気になってそちらを見てみると、ロイルは苦虫を嚙み潰したような表情でミドルトンを睨んでいた。一国の王を睨むロイルに、護衛の女たちの方が顔色を変えているくらいだ。
「……ほ、他にありませんか?」
心なしか司会の声も小さくなってしまっている。静まり返った会場に、先ほどまでの熱気は無い。これは流石にオークションも終了か。
そう思ったその時、再び声が響き渡った。
「二万二千枚だ!」
まさかのロイルの入札である。
「に、二万二千! 金貨、二万二千枚での入札です!」
司会も驚きつつオークションを進行する。会場は徐々に熱を取り戻してきた。
「二万五千だ」
だが、再びミドルトンが入札すると、驚愕に支配される。
桁違いだ。明らかにミドルトンの方が余裕がある。それはロイルも感じているのか、怒りを滲ませた表情で睨んでいる。

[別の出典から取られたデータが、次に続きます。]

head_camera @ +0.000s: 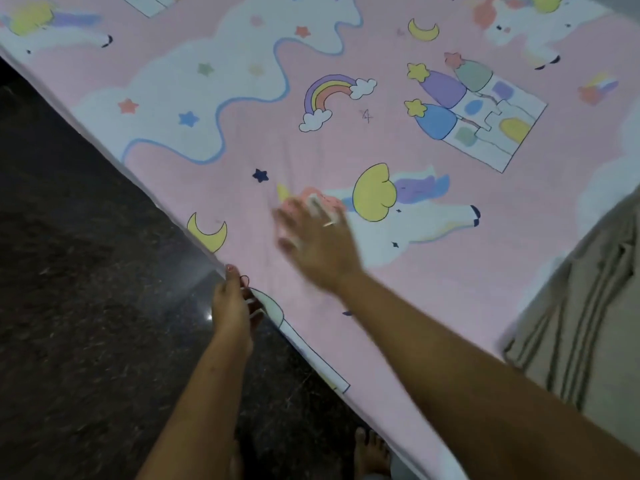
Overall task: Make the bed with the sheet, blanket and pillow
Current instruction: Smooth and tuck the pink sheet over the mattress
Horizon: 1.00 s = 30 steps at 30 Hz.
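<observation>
- The right hand (313,237) lies near the middle of the view, palm down on the sheet (398,299). Its fingers are straight, spread and released, holding nothing, and they point toward 11 o'clock. The hand is blurred.
- The right forearm reaches in from 4 o'clock.
- The left hand (232,306) sits at 7 o'clock on the sheet's near edge. Its fingers curl round that hem and clasp it, thumb on top, and the forearm rises from 6 o'clock.
- The pink unicorn-print sheet is spread flat over the bed. Its near edge runs straight from 10 o'clock down to 5 o'clock.
- A striped beige blanket (581,317) lies bunched on the sheet at 4 o'clock, with its stripes running from 1 toward 7 o'clock.
- The dark speckled floor (86,289) fills the 8 o'clock side.
- A bare foot (371,452) stands at 6 o'clock.
</observation>
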Motion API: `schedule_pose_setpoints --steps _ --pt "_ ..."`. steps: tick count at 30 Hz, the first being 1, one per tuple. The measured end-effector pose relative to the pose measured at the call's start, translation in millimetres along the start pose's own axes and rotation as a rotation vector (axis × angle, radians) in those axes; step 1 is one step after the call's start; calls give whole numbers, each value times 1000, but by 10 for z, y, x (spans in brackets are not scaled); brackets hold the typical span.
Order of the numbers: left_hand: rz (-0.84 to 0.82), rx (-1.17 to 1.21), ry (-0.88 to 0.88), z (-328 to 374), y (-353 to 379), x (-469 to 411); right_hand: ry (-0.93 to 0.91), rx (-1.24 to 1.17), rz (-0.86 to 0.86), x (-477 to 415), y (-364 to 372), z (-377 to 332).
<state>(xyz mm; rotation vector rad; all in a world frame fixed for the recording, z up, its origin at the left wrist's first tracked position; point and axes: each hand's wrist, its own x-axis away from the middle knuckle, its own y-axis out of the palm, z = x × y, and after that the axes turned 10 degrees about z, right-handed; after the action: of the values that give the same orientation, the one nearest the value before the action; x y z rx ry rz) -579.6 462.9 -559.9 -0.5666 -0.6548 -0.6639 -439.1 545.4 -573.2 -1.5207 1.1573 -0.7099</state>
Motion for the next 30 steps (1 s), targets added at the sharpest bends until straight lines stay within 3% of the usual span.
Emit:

「に、二万五千!! さぁ、金貨二万五千枚だ! 入札はありませんか!?」
可哀想に、司会は引き攣った表情で声を張った。
「三万! 三万枚だ、くそったれ!」
しかし、すぐに怒鳴り声でロイルの入札が入った。無礼だと処刑されてもおかしくない罵声入りだったが、司会は歓声をもって迎え入れる。
「おお! 金貨三万枚! 三万枚です!」
「四万よ。金貨四万枚」
司会が他に入札はないか。そう言おうとした矢先、今度は落ち着いた女性の声が響いた。
声のした方向を見やると、そこには苦笑するミドルトンの隣に座ってロイルを鋭く睨みつけるレアの姿があった。その周りではどこかの貴族の婦人らしき女性達が拍手をして笑っている。
レアの参戦は会場に大きな衝撃を与えた。
「四万枚……!? き、金貨四万枚です! ま、魔術具一つなのですが、間違いではありませんよね?」
司会も思わず不安になるような状況だ。
「ほ、他にありませんか? 金貨四万枚です! 入札は!?」
気を取り直して、司会が会場を見回しながら告げる。
ロイルは、もう入札はしてこなかった。
司会も十数秒ほど確認の声を掛けていたが、ついに片手を挙げて宣言する。
「金貨四万枚! 金貨四万枚で落札です!」
こうして、オークションはまさかのレアによる落札で決着となった。